This is the follow-up to the report which caused quite a stir back in November, as pressure from the Commission and the US mounted on Germany over its significant current account surplus.
This report had been billed as the arena for the Commission to finally rip into Germany for feeding the imbalances in the eurozone and hampering the periphery’s chances of recovery (although, as we noted back then, to us this is not quite the case in reality).
So, what has the Commission done? Well, it seems to have backed away from this somewhat and given Germany more of a slap on the wrist.
The Commission does say that German imbalances require “policy action” but notes:
“The current account has persistently recorded a surplus at a very high level, which reflects strong competitiveness but is also a sign that domestic growth has remained subdued and economic resources may not have been allocated efficiently.”Not exactly the strong wording some might have been hoping for. Crucially, it also appeases Germany by suggesting:
“The current account surplus does not raise risks similar to large deficits”Plenty, including some peripheral eurozone countries and the US, might disagree with this assessment, but it’s clear the Commission has been very careful in how it phrases its criticism.
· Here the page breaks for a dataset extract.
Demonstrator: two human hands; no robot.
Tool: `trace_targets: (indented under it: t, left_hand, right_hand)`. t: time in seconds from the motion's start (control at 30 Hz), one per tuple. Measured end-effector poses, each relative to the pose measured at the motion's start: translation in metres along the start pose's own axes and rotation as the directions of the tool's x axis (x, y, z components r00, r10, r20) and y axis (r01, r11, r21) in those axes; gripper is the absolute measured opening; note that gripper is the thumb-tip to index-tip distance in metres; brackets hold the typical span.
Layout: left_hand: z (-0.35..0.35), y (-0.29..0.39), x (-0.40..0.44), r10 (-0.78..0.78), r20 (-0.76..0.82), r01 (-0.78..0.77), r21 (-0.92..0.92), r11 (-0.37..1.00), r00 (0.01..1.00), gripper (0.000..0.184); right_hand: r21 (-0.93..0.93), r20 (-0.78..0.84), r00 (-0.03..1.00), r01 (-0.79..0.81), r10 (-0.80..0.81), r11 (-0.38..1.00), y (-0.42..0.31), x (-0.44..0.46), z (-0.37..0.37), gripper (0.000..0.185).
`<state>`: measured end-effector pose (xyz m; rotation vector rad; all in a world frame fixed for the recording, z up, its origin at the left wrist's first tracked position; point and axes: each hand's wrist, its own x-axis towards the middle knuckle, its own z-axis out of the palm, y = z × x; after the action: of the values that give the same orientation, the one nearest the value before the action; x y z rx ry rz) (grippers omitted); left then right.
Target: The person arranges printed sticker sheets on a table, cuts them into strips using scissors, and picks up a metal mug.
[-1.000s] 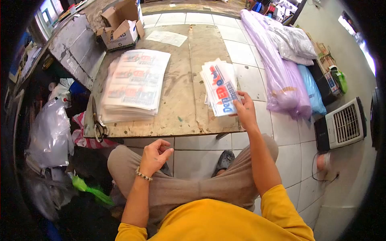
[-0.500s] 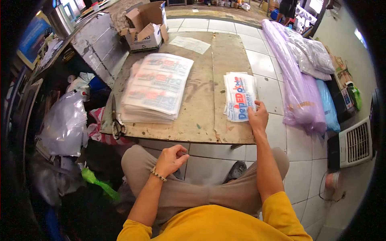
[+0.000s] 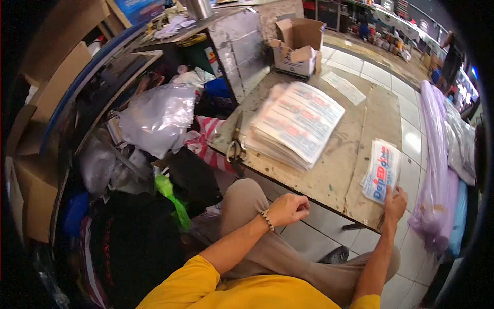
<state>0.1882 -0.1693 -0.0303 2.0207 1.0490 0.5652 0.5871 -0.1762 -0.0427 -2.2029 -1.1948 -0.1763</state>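
My right hand (image 3: 395, 204) is at the lower right corner of a small stack of printed sheets (image 3: 382, 170) near the table's right edge. Its thumb rests on the top sheet and the other fingers are apart from it, bent along the stack's side. The sheets carry red and blue lettering. My left hand (image 3: 289, 209), with a beaded bracelet on its wrist, hovers above my lap before the table's front edge. Its fingers are curled in, and nothing shows in them. A taller pile of larger printed sheets (image 3: 296, 126) lies on the table, left of the small stack.
Scissors (image 3: 236, 141) lie at the table's (image 3: 329, 188) left edge. An open cardboard box (image 3: 294, 61) and a flat sheet (image 3: 343, 87) are at the back. Plastic bags (image 3: 157, 118) crowd the left; purple wrapped rolls (image 3: 435, 175) stand right. A person (image 3: 454, 56) is far off.
My view has swung left, so the table appears farther right and more of the left-hand clutter shows. Both hands have stayed nearly in place, the right one still at the small stack.
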Motion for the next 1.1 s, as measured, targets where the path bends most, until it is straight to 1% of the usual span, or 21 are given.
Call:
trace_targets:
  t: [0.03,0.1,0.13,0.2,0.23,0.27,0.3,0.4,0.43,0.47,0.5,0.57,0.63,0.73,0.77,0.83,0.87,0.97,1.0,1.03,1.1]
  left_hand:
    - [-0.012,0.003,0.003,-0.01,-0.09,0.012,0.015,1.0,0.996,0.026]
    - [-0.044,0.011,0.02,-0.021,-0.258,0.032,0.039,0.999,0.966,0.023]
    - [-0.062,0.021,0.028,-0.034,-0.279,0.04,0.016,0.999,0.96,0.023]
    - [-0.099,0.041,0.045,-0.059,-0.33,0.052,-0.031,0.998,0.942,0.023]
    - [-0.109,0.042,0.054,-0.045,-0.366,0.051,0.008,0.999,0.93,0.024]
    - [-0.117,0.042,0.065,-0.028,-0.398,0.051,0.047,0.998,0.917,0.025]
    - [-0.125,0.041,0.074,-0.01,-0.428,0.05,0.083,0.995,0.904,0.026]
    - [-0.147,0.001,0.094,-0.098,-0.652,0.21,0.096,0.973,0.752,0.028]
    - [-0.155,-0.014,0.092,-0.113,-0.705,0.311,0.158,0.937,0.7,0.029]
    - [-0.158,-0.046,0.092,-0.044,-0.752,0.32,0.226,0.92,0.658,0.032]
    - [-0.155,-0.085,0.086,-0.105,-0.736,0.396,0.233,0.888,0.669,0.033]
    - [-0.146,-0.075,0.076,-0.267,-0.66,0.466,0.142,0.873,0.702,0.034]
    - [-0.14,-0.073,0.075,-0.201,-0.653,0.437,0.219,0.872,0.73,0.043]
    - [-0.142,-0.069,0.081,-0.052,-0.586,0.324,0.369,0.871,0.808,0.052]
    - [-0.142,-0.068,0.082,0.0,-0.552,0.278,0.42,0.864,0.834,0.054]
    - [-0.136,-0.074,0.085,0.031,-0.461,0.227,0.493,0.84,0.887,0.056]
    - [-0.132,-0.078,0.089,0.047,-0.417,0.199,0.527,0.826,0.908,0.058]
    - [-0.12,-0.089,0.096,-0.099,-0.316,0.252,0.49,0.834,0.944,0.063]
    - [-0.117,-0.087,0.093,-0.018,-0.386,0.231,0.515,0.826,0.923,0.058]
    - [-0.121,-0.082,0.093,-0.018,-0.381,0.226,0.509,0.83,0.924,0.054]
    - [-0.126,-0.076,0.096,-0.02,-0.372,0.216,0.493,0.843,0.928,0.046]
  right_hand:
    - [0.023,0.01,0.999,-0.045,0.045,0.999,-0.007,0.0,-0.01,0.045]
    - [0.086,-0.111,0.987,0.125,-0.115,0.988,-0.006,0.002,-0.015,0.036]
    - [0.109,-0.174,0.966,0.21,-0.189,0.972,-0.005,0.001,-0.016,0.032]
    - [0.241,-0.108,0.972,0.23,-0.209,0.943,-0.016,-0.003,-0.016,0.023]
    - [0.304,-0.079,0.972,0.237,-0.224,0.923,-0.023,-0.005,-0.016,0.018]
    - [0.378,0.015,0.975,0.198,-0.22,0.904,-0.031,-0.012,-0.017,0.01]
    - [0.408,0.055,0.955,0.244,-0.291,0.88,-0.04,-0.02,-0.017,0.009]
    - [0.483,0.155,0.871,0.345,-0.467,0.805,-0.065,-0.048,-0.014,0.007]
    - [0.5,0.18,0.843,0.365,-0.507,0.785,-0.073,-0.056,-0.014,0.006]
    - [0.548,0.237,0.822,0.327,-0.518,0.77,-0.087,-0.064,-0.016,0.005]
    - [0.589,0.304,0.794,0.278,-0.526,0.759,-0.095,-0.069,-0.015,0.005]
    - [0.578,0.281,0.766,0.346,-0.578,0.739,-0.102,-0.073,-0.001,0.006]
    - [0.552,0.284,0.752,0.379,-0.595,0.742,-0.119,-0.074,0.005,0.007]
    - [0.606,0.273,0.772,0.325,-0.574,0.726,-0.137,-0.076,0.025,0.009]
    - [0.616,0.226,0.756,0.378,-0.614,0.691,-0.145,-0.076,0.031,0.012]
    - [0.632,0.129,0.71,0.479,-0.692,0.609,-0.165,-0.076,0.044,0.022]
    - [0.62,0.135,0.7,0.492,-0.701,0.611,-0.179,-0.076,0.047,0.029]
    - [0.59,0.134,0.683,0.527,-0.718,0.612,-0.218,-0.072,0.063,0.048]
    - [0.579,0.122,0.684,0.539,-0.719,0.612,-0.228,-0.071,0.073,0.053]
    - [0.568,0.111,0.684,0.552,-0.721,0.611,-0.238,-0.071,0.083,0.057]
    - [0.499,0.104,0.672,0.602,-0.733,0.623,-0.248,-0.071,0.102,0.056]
It does go on to outline the need for “sustained policy action” to boost domestic demand and rebalance away from export led growth. But then it also accepts that this is already happening and that the current account surplus Germany has with the rest of the eurozone has been “receding” since the onset of the crisis. There are few specific policy recommendations in there and the general tone is balanced but with a bit of edge to warn Germany of the need to focus on boosting the domestic economy.
As such this assessment may disappoint those who were looking for a strong position, but to us it is in keeping with the current data and evidence. All that said, there might be a double whammy in there for France and Italy as they come in for some surprisingly strong criticism.
France has dodged being moved to the group of countries with excessive macroeconomic imbalances this time around, but the European Commission’s assessment is far from optimistic. France is losing competitiveness for a number of well-known reasons: high labour costs (primarily driven by high payroll taxes), an “unfavourable business environment”, a “low level of competition” in the services sector and “rigidities in the wage-setting system” resulting in “difficulties for firms to adjust wages to productivity”. Compared to the vague comments on the German economy this is a pretty specific series of sectors which need specific policy action.
France’s public finances are another source of concern, since public debt is on the rise and the European Commission expects Paris to miss its deficit targets “over the entire forecast period” – that is, at least until 2015. This seems to confirm that France is obliged to deliver on economic reform this year. Otherwise, being ‘downgraded’ to the club of countries with excessive macroeconomic imbalances will be hard to avoid.
Italy also gets a pretty damning assessment, and joins the club of countries experiencing excessive macroeconomic imbalances – and potentially most exposed to the risk of fines. According to the Commission,
“Reaching and sustaining very high primary surpluses – above historical averages – and robust GDP growth for an extended period, both necessary to put the debt-to-GDP ratio on a firmly declining path, will be a major challenge."This assessment, along with the Commission’s repeated hints at Italy’s “chronically weak growth”, paints a pretty clear picture of the size of the challenge facing Matteo Renzi and his government – essentially reversing Italy’s recent economic history and trying to ensure surpluses for decades to come.
We would also like to pick up on the comments on Finland – a new running theme on this blog, you might have noticed. The report highlights similar issues to ones we did, in terms of some big challenges facing Finland, notably, “industrial restructuring”, “deterioration in competitiveness” and a “declining working age population”.
But it is not bad news for everyone. The Commission, for instance, gives Spain a pat on the back by removing it from the group of countries with excessive macroeconomic imbalances. This because, according to Olli Rehn and his team, “The adjustment of the imbalances identified last year as excessive has clearly advanced, and the return to positive growth has reduced risks.” In practice, this means Spain does remain under surveillance from Brussels – but is no longer at immediate risk of sanctions.
The fallout over the next day or two will be interesting, especially with the German media today reporting that internal German government documents admit some problems with the current account surplus (see our press summary and we’ll have more in a blog post soon).